● **What to produce**
Copy exactly the lines from the first line of the records below through the line containing "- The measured", including both, and nothing else.

Records from a dataset:
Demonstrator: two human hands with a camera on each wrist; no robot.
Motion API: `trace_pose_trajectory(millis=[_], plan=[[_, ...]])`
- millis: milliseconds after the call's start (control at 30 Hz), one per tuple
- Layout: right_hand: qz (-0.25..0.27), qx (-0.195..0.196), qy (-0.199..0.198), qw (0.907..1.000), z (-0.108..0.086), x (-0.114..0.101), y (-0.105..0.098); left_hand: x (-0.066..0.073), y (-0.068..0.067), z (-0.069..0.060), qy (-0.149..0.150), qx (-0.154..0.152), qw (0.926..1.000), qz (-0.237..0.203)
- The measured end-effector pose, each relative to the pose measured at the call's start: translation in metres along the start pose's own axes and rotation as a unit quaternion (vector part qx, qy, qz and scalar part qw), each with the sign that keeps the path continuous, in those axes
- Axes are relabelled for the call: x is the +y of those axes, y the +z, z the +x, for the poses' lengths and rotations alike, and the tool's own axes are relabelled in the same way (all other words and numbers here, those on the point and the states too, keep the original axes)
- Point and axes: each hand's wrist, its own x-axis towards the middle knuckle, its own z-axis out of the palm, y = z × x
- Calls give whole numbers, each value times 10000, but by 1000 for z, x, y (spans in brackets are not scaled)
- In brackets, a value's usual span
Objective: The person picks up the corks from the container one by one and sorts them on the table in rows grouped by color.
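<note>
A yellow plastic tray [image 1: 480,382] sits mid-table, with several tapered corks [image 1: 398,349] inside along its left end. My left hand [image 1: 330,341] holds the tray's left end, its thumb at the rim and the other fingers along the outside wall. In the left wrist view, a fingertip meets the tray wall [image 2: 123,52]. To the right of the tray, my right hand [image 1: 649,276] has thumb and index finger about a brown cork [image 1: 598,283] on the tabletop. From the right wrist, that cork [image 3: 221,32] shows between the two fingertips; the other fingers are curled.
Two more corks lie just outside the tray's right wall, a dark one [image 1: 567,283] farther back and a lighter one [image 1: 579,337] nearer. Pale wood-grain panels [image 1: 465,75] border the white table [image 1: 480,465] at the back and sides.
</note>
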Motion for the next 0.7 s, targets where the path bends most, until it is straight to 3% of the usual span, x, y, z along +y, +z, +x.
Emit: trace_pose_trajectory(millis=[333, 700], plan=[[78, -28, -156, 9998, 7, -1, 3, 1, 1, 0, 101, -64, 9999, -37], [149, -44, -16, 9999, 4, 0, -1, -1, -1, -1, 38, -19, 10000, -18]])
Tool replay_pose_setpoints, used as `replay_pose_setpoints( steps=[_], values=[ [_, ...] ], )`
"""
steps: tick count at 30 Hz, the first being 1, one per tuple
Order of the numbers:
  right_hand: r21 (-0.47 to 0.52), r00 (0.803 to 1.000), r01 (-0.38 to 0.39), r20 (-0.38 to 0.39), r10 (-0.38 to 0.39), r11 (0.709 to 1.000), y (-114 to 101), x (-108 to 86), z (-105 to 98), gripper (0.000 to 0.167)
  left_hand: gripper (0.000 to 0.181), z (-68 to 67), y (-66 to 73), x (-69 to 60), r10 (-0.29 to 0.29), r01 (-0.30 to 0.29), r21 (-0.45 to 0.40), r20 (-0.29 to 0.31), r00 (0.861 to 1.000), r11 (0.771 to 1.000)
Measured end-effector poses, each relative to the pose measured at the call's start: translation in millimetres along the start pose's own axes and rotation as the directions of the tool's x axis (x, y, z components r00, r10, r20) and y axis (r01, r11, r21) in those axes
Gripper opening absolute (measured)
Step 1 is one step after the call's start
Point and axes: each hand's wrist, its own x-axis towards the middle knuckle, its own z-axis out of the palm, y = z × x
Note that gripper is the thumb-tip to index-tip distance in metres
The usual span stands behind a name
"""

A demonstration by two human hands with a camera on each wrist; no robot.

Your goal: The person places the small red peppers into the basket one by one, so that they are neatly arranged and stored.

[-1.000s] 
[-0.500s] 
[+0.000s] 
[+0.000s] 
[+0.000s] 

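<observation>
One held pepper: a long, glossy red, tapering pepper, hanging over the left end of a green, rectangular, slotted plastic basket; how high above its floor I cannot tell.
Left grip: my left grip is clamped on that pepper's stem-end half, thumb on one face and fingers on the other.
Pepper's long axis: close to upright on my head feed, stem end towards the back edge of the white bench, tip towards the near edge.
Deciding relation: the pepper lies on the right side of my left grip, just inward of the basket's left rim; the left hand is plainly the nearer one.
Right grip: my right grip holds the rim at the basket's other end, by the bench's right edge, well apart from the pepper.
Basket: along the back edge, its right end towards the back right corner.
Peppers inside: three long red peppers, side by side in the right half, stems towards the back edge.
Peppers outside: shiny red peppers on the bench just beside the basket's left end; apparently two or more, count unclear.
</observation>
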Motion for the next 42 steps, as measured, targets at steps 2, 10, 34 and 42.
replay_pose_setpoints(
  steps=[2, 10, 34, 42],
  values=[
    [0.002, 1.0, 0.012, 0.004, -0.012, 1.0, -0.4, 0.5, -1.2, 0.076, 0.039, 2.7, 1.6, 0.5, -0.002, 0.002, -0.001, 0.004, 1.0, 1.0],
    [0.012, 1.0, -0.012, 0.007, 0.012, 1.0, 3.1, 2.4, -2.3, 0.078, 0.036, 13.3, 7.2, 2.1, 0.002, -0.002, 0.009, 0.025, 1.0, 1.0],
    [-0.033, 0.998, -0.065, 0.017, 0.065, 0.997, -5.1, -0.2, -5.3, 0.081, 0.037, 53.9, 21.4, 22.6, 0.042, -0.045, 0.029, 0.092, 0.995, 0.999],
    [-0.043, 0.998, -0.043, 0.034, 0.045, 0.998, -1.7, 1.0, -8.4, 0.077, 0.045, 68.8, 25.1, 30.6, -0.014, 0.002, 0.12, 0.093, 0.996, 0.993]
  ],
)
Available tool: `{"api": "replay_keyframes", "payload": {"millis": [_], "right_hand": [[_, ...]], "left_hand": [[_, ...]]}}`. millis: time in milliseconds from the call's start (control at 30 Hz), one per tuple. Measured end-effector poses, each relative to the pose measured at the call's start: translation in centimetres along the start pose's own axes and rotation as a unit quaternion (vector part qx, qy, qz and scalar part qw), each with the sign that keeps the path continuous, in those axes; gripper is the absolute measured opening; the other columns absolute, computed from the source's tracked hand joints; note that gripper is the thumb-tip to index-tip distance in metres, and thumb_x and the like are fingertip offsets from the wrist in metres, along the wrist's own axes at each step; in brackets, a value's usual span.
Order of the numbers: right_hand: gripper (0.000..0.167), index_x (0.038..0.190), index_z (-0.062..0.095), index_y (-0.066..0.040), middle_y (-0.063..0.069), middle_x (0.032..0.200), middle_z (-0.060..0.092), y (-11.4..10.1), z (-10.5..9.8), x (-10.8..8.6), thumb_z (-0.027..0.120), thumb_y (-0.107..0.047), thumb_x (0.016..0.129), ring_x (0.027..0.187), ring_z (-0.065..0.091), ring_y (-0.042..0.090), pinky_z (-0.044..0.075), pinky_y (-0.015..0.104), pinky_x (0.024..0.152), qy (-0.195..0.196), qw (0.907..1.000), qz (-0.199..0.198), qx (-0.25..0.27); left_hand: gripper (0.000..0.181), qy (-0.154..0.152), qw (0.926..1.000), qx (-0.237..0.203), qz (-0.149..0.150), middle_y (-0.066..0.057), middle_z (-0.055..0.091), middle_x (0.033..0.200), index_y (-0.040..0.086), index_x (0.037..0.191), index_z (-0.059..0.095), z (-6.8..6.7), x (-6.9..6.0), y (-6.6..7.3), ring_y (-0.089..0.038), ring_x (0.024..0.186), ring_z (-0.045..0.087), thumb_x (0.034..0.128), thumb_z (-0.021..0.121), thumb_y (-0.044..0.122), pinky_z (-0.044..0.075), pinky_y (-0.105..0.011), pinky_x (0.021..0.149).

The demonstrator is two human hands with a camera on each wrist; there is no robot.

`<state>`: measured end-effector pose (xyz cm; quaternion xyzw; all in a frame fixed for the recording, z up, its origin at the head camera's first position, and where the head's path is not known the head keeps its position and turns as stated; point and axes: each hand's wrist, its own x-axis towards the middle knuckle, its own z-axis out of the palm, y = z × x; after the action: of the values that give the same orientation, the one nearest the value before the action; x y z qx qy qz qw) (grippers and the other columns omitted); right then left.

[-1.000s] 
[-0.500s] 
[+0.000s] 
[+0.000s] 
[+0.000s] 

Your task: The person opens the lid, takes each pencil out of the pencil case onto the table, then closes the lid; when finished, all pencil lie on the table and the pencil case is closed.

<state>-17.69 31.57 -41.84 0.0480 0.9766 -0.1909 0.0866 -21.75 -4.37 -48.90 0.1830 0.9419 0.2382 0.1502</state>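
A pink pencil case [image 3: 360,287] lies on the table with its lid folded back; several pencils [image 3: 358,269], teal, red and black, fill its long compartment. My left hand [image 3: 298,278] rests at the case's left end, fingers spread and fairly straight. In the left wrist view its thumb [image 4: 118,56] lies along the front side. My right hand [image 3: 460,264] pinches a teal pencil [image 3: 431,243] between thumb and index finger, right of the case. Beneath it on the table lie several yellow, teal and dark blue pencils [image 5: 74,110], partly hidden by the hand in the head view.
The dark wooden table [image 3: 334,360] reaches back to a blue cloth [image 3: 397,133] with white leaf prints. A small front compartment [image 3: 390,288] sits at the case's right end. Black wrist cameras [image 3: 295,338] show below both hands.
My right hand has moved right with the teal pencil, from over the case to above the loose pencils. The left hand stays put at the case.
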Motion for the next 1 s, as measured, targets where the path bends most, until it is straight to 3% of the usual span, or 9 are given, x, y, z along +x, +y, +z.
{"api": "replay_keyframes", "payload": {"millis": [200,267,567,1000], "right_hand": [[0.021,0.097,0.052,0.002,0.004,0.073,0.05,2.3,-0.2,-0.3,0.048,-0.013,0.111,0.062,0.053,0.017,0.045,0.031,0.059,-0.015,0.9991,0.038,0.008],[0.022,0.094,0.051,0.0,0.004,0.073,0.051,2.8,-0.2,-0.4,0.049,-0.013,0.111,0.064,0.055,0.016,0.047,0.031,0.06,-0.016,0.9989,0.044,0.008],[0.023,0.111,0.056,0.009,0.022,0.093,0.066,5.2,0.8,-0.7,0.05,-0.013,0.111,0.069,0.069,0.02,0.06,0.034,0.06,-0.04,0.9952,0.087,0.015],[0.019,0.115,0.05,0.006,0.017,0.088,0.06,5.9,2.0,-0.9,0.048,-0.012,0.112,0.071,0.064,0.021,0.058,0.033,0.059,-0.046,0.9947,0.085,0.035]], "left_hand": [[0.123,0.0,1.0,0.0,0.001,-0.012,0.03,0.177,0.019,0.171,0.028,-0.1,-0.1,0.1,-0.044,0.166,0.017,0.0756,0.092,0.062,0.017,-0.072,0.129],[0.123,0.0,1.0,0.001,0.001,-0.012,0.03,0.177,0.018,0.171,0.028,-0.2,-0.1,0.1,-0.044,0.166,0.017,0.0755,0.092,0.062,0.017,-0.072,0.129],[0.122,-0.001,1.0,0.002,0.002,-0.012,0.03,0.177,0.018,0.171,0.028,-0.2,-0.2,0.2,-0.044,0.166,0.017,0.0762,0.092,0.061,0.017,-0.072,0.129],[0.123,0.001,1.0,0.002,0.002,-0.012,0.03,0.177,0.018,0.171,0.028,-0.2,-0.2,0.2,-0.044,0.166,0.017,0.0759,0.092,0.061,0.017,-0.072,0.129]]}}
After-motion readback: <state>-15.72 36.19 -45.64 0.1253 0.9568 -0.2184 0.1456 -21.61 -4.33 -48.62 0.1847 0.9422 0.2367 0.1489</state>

● **Your solution**
Demonstrator: two human hands with a camera on each wrist; no robot.
Motion API: `trace_pose_trajectory(millis=[_], plan=[[_, ...]])`
- millis: milliseconds after the call's start (control at 30 Hz), one per tuple
- Layout: right_hand: qz (-0.25..0.27), qx (-0.195..0.196), qy (-0.199..0.198), qw (0.907..1.000), z (-0.108..0.086), x (-0.114..0.101), y (-0.105..0.098); left_hand: x (-0.066..0.073), y (-0.068..0.067), z (-0.069..0.060), qy (-0.149..0.150), qx (-0.154..0.152), qw (0.926..1.000), qz (-0.237..0.203)
- The measured end-effector pose, each relative to the pose measured at the call's start: translation in metres along the start pose's own axes and rotation as a unit quaternion (vector part qx, qy, qz and scalar part qw), each with the sign that keeps the path continuous, in those axes

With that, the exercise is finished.